### Work required
Copy each line exactly, starting with the one that contains "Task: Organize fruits" and stopping after the last line of the material below, with nothing else.
:: Exercise data ::
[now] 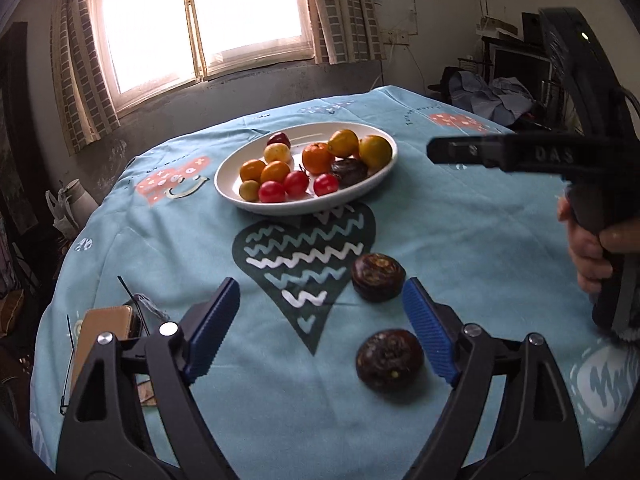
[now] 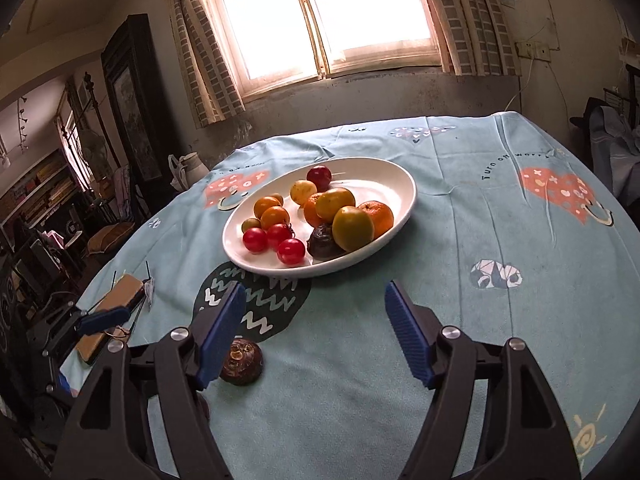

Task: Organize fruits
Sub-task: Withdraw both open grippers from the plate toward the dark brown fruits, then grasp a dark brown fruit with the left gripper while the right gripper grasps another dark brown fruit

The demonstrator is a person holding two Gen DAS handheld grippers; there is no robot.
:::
### Response to this exercise
Task: Organize fruits
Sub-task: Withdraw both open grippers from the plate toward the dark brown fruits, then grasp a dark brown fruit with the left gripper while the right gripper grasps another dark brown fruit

The demonstrator is a person holding two Gen DAS handheld grippers; there is no robot.

No further work remains on the exercise.